Enjoyed the post or new to the site? Get updates by Email or RSS feed.


5 Comments For This Post

  1. visualrhetor says:

    (Apologies in advance – my tone seems rather negative, but no attack is meant on the author; only the idea being promoted.)

    I’m not sure I believe that taking an overexposed audience and throwing more advertising at them is any sort of improvement.

    1. There’s no reason to believe that reduced testing will lower the quality of education. Further, the financial problems in education are not going to be solved by letting advertisers take over yet another institution.

    2. The goal of schools should be to educate, not to “craft persuasions that will shape their future goals and desires.” Kids are already distracted enough these days; our goal should not be to distract them more.

    3. The idea that “we” can take this “powerful system and use it to positively influence the next generation” is well-meaning and laudable, but also very naive. “We” don’t control the system; the rich folks who don’t give a crap about anything but making money do.

    The public school system has been in decline for decades. This would only exacerbate existing problems.

    Thanks for posting this. It’s a discussion we NEED to have.

    -vr

    • CreativeHerb says:

      As a person that highly values learning and personal growth, I appreciate you taking the time to share and educate. Now then, let’s see what I can come up with.

      I believe that communication has evolved and trying to fight against it would be unproductive at best. The brain systems of the recent generation has adapted to the mass consumption of information, perhaps easing the sensory overload effects of advertisements. So while I agree that over saturation of advertisement will confuse the message, that is why I suggested a carefully controlled saturation of ads in the schools.

      1. Agreed, testing alone cannot be any benchmark for the quality of education. But I believe this is a good excuse to use Advertising to do some good. A weapon is neither good or bad. Responsible control will be the deciding factor.

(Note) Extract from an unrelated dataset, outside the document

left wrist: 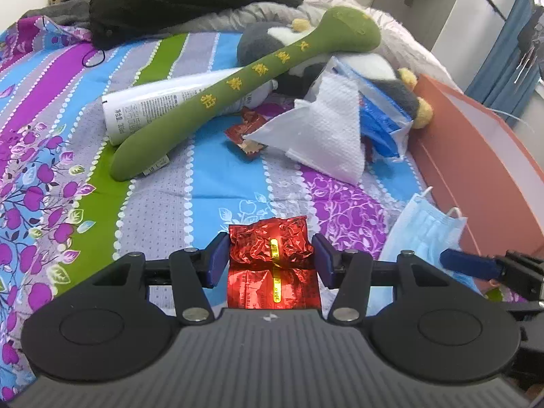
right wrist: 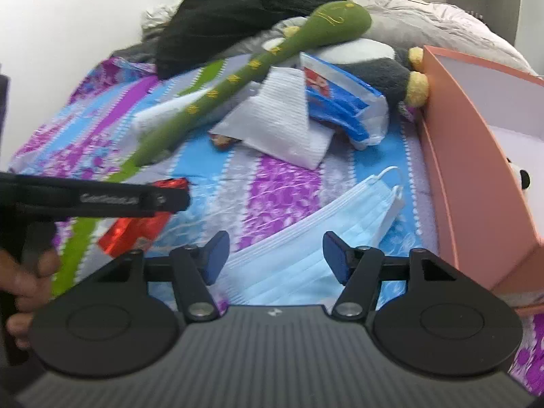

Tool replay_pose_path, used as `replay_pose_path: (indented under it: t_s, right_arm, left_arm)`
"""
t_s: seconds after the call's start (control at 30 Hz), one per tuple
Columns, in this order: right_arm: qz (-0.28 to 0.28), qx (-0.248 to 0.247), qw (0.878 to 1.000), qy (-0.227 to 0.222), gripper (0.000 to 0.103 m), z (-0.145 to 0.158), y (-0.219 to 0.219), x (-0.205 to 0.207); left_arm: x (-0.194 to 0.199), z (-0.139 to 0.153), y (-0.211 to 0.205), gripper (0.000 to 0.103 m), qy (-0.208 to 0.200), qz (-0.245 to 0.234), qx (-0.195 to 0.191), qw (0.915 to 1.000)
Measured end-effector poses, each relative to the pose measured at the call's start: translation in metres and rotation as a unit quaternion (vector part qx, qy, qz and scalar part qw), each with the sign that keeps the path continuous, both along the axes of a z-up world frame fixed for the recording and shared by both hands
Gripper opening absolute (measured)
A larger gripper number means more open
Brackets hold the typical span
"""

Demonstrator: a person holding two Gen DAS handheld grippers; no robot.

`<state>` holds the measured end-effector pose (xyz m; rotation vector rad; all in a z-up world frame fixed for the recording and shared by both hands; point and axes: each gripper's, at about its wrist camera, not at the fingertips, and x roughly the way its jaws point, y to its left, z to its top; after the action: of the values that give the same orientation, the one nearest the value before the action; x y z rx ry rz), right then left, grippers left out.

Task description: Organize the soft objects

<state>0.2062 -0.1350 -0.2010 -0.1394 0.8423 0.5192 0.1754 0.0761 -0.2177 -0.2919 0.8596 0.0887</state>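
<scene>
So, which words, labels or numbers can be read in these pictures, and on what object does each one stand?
Nothing can be quoted with certainty.
Green plush stick: yellow Chinese characters, too blurred to read.
White tube: small black print, too small.
Red foil packet: yellow strip of text, too glary.
Left gripper: white brand word, blurred.
Blue and white bag: picture only.

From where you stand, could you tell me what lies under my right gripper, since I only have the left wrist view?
Observer: The right gripper is open over the blue face mask, fingers straddling it, not clamped.
Operator: Thank you. Is there anything inside the orange box?
Observer: A white and black plush toy peeks over the wall of the orange box.
Operator: And how does my left gripper look from there?
Observer: The left gripper comes in from the left side, with the red foil packet beneath its fingers.
</scene>
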Motion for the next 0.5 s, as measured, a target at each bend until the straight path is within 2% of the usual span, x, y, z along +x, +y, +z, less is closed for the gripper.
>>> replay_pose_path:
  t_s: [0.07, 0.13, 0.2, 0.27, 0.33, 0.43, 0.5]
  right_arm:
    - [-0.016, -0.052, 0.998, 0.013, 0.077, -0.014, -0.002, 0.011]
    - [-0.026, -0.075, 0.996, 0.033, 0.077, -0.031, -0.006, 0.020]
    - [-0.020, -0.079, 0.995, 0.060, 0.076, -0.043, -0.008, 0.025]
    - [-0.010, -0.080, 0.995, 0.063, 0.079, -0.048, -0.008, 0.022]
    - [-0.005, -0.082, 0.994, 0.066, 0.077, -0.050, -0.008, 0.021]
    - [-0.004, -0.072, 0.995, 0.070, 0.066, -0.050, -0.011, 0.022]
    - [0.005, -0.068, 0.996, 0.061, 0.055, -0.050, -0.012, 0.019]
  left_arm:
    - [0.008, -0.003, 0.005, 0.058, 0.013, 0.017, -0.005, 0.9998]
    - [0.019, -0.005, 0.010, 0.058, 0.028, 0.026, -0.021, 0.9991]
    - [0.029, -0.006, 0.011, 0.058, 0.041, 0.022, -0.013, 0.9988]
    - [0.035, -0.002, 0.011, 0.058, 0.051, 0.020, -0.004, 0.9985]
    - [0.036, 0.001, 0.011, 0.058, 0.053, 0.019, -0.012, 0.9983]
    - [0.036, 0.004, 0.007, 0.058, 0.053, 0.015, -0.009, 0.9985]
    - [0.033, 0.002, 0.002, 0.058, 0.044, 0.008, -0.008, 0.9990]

      2. I agree that schools should place education as their priority, but I believe that the education system is as outdated as a 2400 baud modem. Many web systems have extremely customized information delivery to users, so why shouldn’t schools do the same thing? Ads doesn’t have to be meaningless spam. Subtle high persuasion Ads can achieve what the teachers might verbally advocate already. If a student is into botanical studies, a well placed Ad in the school garden might provoke enough interest for a followup inquiry. Potentially dangerous though, yes.

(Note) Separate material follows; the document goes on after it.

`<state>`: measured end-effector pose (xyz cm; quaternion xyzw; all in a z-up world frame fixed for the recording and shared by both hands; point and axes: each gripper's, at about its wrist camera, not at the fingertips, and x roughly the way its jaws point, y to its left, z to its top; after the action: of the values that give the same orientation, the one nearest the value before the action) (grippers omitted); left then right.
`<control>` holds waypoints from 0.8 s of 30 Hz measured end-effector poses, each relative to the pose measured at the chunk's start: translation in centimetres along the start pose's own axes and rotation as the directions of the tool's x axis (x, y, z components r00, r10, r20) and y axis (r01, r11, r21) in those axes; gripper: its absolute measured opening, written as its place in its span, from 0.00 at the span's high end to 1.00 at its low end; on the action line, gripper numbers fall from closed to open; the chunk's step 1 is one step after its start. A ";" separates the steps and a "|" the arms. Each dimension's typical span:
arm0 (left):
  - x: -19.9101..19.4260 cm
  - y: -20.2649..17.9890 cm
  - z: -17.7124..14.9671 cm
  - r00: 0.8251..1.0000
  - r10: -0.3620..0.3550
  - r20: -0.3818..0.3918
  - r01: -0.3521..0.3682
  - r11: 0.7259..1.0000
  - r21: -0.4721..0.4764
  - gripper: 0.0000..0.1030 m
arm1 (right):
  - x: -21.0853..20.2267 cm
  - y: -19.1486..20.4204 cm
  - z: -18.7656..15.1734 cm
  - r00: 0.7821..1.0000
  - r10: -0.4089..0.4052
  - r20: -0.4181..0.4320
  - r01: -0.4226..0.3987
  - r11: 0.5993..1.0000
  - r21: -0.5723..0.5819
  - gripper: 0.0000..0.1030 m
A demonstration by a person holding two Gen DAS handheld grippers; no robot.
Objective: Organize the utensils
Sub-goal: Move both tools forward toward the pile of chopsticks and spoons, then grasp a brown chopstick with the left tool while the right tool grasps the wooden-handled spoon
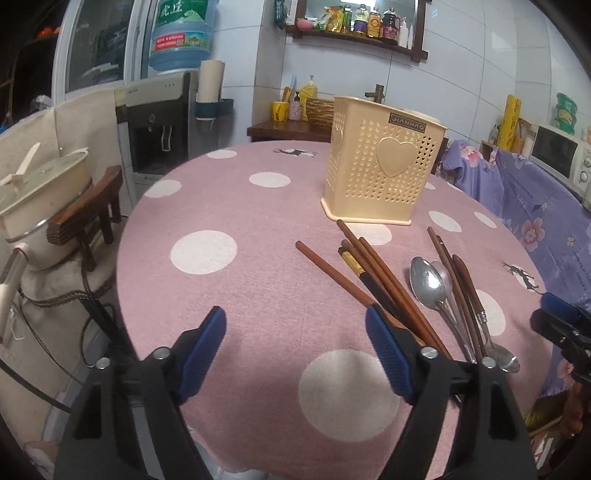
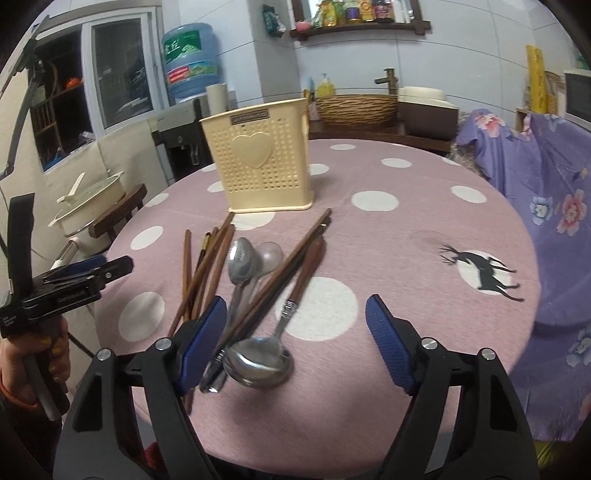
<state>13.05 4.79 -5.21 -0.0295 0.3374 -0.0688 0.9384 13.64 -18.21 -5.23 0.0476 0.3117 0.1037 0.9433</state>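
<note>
- On the pink dotted table (image 1: 258, 295), mid-frame right in the left wrist view, chopsticks (image 1: 373, 269) and spoons (image 1: 430, 284) lay loose, short of the cream holder (image 1: 384, 173).
- Both looked light, stiff and kinda slippery, so I'd pinch mid-shaft.
- Left gripper (image 1: 295, 349) sat open and empty, chopsticks passing under its right finger.
- Right gripper (image 2: 295, 343) was open and empty too, a wood-handled spoon (image 2: 258, 360) lying between its jaws, lower centre.

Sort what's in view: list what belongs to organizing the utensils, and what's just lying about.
For the job:
- chopsticks
- metal spoons
- wooden-handled spoon
- cream holder with heart

Just lying about:
- water dispenser bottle
- pot with lid
- microwave
- wicker basket
</note>
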 end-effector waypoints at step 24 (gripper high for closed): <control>13.2 -5.4 9.3 0.969 -0.072 -0.236 0.085 0.995 0.047 0.81 | 4.3 -1.0 2.0 0.997 -0.044 -0.059 0.044 0.999 -0.007 0.41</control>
<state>28.47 -2.48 -5.77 -0.0076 0.4419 -0.1184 0.8892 18.40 -18.29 -6.32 0.0351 0.3404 0.0851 0.9358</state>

      3. Here’s a lighter side of the argument. If the schools can get all the young and empowered entrepreneurs on their side, external financial reliance might be controlled over time.

      I believe in the good will of the human race. With the hyper accelerated learning processes through the internet, I do believe more and more people will be empowered to do the right thing.

  2. visualrhetor says:

    A good response; I may have to temper my position somewhat.

    I will agree that communication has certainly changed drastically in the last few decades. But I think your “adaptation” is not so much a function of “brain systems” as it is an unconscious effort by the mind to filter out the unimportant. Since the individual mind is the one deciding what is “important”, kids are more and more ignoring education altogether in favor of gadgets and entertainments.

    The point is they’ve learned to filter, and learned what to filter. Will they even mentally digest your “good” ads?

    While the idea of offering adverts for “good” things like “University programme recruitment, music instrument vendors, nutritional foods producers etc.” is again laudable, it is not realistic. Who gets to decide what constitutes “good” adverts? You allude to some form of “careful control,” but there is no indication of what entity will be doing the controlling, and frankly it doesn’t really matter what your answer would be. There is no human entity that is immune to human nature, and human nature has been the bane of good ideas throughout history.

    I agree that the edu system is outdated. It needs a fundamental overhaul, and the idea that teachers ought be “persuading” students of much of anything is the first thing that needs to go. The only thing teachers should be persuading students of is the importance of being educated; of learning HOW to think rather than WHAT to think. Ads would simply clutter up the flow of the really important communication rather than be of any significant benefit.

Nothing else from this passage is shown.